Mitch Eadie
- Born: Mitchell Eadie 6 July 1992 (age 33) Bristol, England
- Height: 1.91 m (6 ft 3 in)
- Weight: 105 kg (16 st 7 lb)
- Notable relative(s): Jim Eadie (father)

Rugby union career
- Position(s): Lock Back Row Number Eight
- Current team: Toronto Arrows

Senior career
- Years: Team / Apps / (Points)
- 2010–17: Bristol Rugby / 131 / (185)
- 2011–12: →Clifton / 17 / (20)
- 2017–2020: Northampton Saints / 27 / (25)
- 2020–2022: Bristol Bears /  / ()
- 2023–: Toronto Arrows /  / ()
- Correct as of 19 March 2023

International career
- Years: Team / Apps / (Points)
- 2011-13: Scotland U20 / 9 / (0)
- Correct as of 3 April 2018

= Mitch Eadie =

English rugby union player

Mitch Eadie (6 July 1992) is an English professional rugby union player who currently plays for the Toronto Arrows of Major League Rugby (MLR) in North America. He has previously played for Premiership Rugby sides Bristol Bears and Northampton Saints.

==Career==
Son of Bristol Rovers F.C. Jim Eadie, Mitch nearly followed in his father's footstep with the round ball game but soon developed a keen interest in the oval ball and impressed Bristol Rugby coach Liam Middleton.

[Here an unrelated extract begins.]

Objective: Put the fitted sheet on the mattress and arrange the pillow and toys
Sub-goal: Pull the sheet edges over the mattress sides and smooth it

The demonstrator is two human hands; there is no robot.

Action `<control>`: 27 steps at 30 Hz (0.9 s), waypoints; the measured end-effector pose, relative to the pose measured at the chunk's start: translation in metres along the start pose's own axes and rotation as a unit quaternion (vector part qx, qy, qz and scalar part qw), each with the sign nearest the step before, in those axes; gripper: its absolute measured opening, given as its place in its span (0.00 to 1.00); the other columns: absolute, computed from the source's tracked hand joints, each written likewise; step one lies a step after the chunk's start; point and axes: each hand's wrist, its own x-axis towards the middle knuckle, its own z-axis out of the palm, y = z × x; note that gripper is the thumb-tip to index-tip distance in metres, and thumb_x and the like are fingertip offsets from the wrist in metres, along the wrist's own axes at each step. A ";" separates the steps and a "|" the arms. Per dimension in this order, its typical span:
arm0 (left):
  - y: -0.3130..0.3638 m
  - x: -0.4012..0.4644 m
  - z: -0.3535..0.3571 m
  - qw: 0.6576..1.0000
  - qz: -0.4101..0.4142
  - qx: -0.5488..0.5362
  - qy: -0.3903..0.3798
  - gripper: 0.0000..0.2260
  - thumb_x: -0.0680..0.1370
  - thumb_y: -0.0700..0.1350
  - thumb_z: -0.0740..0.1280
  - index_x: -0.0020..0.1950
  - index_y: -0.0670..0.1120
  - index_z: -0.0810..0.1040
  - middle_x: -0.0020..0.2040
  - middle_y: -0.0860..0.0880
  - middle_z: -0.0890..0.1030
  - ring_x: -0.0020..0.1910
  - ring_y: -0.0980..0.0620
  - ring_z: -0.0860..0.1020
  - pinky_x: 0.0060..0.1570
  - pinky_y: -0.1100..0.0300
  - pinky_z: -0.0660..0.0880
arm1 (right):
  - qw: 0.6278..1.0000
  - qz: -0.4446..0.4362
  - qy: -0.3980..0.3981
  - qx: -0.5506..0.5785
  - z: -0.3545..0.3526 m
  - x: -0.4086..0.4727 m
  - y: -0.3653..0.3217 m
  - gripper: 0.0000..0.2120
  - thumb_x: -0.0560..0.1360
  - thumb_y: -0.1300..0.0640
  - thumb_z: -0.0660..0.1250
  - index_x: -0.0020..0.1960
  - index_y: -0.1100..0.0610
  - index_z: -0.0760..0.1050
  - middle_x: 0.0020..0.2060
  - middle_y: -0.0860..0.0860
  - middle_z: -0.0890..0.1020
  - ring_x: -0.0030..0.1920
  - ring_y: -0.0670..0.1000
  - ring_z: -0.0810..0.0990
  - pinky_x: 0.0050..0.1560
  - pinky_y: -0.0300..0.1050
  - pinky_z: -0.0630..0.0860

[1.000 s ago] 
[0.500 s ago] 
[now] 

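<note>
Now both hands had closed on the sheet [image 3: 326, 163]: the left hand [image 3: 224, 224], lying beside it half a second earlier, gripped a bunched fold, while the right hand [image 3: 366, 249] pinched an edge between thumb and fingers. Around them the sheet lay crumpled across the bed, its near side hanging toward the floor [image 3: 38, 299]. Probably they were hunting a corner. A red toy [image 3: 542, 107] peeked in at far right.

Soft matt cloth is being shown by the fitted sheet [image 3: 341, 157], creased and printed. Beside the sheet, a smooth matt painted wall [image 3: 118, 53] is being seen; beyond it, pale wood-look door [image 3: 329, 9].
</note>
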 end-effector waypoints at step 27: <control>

Joining Bristol aged just 18, the utility forward has since racked up 131 appearances for the West Country side, scoring 37 tries in that time.

Qualifying for Scotland U20, Eadie played for the age-group side nine times between 2011 and 2013.

Eadie secured a regular place within the Bristol starting line up in years to come while the side played in the RFU Championship, scooping Players' Player of the Year from his peers at the club on two occasions.

He helped the side secure promotion to the Aviva Premiership after trying for seven years at the end of the 2015/16 season.

Despite their promotion to the Premiership, Bristol struggled in the 2016/17 season and after being relegated would be playing in the RFU Championship again in 2017/18 despite Eadie and his side's best efforts. The side knew they faced relegation in round 20 of this season's Aviva Premiership but Eadie was determined to battle on and perform for the Bristol fans in the season's closing games, stating the players "owe[d] it to the fans".

It was announced on 2 February 2017 that Eadie would leave his long-term home of Bristol to join Aviva Premiership side Northampton Saints for the 2017/18 season alongside fellow Bristol Rugby player Jamal Ford-Robinson.

On 29 January 2020, it was announced Eadie would be returning to Bristol Bears, who had since returned to the top flight, on a two-year deal from the 2020-21 season.